The problem -
Work through the lines below and count those holding "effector"; reply with the number only.

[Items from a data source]
========
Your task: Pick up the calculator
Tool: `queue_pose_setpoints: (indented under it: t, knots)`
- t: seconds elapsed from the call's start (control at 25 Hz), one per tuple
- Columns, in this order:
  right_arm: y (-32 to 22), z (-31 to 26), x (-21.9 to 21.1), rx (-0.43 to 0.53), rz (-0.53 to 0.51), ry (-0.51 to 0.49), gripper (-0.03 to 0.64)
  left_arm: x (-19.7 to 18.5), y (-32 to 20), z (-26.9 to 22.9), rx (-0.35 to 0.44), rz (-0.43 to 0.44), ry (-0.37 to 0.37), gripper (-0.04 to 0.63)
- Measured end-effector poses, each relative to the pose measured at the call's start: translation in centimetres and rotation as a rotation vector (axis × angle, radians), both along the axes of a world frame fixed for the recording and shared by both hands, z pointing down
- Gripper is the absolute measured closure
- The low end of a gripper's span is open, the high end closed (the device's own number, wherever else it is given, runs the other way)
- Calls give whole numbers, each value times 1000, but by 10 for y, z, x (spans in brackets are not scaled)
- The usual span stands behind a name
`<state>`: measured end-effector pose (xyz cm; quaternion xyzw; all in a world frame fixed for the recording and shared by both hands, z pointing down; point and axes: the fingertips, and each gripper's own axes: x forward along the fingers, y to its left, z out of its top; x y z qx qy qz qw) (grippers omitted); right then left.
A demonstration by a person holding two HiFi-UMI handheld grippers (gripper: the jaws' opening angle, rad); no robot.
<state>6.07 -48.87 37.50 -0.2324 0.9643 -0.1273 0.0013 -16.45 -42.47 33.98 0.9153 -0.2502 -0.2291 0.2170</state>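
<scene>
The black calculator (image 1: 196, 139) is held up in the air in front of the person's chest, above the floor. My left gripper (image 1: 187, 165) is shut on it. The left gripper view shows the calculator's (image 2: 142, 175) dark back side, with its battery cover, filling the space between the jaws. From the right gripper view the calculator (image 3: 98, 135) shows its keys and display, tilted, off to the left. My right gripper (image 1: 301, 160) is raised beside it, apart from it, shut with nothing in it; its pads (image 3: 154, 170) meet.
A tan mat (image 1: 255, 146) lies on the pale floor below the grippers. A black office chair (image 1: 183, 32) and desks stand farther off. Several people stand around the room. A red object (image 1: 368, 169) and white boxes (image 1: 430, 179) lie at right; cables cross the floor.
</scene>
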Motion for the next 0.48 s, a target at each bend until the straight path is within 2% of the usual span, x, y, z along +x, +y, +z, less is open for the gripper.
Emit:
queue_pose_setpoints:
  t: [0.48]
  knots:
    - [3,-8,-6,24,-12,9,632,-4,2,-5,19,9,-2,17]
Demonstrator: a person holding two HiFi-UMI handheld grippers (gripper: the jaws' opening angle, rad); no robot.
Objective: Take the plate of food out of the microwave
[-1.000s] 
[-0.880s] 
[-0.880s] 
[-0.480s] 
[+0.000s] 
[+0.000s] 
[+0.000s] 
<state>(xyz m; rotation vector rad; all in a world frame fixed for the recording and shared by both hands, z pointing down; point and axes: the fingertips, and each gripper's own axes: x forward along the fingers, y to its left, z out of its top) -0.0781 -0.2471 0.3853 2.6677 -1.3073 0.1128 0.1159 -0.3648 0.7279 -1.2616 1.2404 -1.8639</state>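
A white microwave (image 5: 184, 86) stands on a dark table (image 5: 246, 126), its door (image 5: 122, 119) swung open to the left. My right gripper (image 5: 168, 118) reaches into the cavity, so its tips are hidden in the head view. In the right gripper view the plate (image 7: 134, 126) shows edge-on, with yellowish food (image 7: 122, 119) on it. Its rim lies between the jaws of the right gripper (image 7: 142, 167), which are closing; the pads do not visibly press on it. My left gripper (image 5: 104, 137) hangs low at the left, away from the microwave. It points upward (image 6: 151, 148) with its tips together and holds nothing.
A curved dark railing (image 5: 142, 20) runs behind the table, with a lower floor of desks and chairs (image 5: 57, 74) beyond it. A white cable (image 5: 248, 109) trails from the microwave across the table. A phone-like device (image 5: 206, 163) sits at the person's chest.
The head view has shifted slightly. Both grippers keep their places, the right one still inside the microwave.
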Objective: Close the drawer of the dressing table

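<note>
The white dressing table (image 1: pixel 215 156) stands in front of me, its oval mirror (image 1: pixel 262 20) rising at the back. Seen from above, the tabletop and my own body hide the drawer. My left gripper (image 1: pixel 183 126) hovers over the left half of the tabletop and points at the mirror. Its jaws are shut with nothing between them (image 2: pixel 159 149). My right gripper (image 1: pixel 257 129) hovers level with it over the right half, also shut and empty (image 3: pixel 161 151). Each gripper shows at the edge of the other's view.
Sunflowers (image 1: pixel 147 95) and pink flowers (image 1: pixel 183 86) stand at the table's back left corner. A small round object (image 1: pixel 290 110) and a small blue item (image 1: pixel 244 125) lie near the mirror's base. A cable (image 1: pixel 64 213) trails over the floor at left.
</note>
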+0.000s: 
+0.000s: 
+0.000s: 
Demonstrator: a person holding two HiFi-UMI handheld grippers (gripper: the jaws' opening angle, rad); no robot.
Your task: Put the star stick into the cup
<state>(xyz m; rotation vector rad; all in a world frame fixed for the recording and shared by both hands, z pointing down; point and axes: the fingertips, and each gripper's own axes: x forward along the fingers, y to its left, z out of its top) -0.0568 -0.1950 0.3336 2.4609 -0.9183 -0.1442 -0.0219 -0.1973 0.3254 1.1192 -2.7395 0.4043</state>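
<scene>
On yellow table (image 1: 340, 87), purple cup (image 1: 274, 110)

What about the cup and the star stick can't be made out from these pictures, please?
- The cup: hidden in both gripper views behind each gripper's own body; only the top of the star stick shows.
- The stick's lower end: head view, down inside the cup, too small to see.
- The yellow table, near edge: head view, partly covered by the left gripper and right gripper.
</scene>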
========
The answer -
2